Directions for this task
Would you output the entries below only from the line containing "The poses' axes" through the line containing "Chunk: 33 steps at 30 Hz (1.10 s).", exactly as they stand and with both ends included?

Dataset entries
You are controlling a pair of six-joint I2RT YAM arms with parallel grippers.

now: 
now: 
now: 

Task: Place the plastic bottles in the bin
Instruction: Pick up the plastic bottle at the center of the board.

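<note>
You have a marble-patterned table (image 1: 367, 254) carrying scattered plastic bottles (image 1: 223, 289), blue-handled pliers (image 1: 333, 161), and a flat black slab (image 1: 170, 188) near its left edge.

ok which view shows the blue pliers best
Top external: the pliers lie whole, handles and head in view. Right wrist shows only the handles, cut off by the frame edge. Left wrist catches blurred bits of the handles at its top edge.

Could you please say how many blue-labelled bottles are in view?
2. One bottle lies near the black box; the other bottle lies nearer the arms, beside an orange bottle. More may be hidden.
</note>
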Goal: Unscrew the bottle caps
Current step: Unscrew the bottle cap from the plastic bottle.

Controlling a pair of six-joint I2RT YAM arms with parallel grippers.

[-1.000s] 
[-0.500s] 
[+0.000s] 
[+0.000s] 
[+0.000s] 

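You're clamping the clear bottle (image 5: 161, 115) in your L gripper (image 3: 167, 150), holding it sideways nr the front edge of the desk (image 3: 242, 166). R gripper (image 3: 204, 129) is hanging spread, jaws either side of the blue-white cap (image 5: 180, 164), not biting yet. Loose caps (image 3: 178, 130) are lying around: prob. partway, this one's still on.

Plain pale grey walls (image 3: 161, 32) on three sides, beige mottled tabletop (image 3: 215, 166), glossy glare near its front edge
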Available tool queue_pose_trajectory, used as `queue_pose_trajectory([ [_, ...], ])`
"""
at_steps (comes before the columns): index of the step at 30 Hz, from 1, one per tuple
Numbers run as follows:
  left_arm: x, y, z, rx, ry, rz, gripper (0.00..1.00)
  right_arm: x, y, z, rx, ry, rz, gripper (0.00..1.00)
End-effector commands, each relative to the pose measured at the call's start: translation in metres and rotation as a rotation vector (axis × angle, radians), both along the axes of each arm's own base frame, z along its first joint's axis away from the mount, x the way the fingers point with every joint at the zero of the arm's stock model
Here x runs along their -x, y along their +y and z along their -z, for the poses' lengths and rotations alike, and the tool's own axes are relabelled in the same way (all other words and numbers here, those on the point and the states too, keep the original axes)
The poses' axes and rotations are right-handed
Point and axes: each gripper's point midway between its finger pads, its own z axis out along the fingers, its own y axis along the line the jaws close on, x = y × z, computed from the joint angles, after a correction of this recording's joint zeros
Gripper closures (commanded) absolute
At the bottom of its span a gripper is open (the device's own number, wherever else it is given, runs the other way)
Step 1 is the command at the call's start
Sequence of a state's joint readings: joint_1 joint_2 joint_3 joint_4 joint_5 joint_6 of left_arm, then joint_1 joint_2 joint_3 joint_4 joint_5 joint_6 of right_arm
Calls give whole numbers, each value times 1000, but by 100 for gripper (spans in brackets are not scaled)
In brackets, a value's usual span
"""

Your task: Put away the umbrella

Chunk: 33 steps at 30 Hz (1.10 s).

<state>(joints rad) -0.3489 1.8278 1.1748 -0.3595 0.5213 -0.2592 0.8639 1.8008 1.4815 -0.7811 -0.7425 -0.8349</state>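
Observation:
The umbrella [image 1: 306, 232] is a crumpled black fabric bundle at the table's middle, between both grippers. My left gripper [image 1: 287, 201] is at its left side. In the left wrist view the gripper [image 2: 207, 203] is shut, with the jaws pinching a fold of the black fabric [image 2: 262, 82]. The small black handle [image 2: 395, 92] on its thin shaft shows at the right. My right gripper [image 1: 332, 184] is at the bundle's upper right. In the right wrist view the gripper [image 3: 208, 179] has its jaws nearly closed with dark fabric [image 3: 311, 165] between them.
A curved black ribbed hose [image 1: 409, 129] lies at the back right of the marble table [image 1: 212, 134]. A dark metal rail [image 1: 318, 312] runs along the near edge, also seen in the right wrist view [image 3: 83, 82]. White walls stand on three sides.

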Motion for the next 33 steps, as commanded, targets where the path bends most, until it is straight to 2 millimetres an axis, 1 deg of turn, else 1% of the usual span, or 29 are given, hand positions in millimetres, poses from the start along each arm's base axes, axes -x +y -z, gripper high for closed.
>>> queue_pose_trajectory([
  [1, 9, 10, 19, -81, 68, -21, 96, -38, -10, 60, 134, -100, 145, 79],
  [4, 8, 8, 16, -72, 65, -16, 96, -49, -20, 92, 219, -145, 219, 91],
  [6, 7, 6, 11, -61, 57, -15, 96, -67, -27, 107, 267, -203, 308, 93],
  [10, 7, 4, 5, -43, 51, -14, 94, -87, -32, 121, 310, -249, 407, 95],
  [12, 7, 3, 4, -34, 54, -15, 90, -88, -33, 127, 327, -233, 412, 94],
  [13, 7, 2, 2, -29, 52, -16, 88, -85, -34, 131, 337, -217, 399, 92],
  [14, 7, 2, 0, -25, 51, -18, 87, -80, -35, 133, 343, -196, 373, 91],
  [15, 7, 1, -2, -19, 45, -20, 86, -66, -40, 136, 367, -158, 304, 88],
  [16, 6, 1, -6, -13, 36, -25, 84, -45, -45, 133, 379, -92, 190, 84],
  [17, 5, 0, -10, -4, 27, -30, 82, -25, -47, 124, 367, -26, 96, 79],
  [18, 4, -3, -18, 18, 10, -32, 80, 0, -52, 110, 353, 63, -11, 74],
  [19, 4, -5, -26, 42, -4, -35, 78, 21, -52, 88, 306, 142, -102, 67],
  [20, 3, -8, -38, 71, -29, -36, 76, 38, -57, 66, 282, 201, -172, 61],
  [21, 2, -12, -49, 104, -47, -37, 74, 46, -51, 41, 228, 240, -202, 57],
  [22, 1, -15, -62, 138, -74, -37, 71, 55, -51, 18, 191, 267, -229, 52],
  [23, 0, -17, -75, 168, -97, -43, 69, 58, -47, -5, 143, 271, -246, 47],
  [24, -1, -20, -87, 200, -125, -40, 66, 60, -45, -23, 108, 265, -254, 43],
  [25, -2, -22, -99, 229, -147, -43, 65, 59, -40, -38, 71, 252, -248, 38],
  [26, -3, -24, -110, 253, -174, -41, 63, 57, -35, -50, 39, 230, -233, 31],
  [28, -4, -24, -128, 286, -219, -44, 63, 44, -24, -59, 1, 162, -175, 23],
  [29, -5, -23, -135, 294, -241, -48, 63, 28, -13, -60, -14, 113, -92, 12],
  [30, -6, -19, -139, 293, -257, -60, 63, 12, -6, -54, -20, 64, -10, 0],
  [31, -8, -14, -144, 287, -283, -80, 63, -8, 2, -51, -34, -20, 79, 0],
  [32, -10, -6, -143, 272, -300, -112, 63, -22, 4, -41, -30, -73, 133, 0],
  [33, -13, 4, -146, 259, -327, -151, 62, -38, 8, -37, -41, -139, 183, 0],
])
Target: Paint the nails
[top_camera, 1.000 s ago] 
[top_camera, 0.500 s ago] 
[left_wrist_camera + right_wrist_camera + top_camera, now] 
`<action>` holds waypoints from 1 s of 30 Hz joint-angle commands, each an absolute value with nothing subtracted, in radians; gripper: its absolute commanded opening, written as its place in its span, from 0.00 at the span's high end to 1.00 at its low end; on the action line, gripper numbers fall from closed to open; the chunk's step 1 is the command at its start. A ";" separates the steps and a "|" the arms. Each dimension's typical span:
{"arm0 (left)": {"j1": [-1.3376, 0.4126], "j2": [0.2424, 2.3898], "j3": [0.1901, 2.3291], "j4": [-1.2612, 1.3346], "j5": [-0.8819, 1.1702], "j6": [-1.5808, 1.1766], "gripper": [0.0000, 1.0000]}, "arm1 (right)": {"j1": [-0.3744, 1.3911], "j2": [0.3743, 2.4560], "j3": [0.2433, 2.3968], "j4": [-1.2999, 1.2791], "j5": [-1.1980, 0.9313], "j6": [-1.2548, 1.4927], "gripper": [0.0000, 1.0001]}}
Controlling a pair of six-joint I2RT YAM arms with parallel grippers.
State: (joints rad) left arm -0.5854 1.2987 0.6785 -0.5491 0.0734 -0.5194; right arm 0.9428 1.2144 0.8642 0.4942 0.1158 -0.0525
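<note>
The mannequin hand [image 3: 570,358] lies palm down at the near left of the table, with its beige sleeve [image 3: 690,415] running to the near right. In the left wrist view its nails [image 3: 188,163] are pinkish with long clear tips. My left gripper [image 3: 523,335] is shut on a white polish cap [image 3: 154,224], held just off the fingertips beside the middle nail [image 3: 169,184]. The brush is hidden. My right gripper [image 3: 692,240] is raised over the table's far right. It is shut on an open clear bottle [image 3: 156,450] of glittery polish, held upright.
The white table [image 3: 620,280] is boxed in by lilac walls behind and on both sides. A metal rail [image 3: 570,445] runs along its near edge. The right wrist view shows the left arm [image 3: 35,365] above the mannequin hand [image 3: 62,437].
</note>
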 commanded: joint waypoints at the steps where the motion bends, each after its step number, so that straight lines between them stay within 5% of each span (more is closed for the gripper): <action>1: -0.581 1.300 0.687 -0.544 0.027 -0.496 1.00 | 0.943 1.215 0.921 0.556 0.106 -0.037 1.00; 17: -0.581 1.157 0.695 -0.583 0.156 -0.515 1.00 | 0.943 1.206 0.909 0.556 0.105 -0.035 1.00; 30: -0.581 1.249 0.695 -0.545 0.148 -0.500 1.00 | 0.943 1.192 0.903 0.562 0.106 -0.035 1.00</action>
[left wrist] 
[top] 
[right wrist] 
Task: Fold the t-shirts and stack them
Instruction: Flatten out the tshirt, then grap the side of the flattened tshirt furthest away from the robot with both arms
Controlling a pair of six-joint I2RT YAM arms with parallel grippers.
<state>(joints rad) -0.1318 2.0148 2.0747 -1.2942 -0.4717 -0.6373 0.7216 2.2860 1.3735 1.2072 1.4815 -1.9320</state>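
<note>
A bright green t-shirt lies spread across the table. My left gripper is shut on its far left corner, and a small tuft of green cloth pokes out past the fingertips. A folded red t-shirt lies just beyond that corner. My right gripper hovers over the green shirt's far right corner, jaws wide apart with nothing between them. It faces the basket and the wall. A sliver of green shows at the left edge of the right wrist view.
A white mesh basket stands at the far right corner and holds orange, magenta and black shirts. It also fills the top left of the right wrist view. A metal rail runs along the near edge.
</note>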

Written solution
The poses' axes and rotations are right-handed
Point and axes: each gripper's point midway between its finger pads, its own z axis out along the fingers, its own y axis along the line the jaws close on, x = y × z, computed from the joint angles, after a correction of this recording's joint zeros
Gripper closures (commanded) absolute
At the bottom of its span a gripper is open (the device's own number, wherever else it is given, runs the other way)
Step 1 is the command at the call's start
Sequence of a state's joint readings: joint_1 joint_2 joint_3 joint_4 joint_5 joint_6 of left_arm, then joint_1 joint_2 joint_3 joint_4 joint_5 joint_6 of right_arm
Calls give whole numbers, each value times 1000, but by 100 for gripper (spans in brackets are not scaled)
In brackets, a value's usual span
"""

Your task: Put away the umbrella

Chunk: 33 steps at 30 Hz (1.10 s).

The output is finished and nothing more is needed.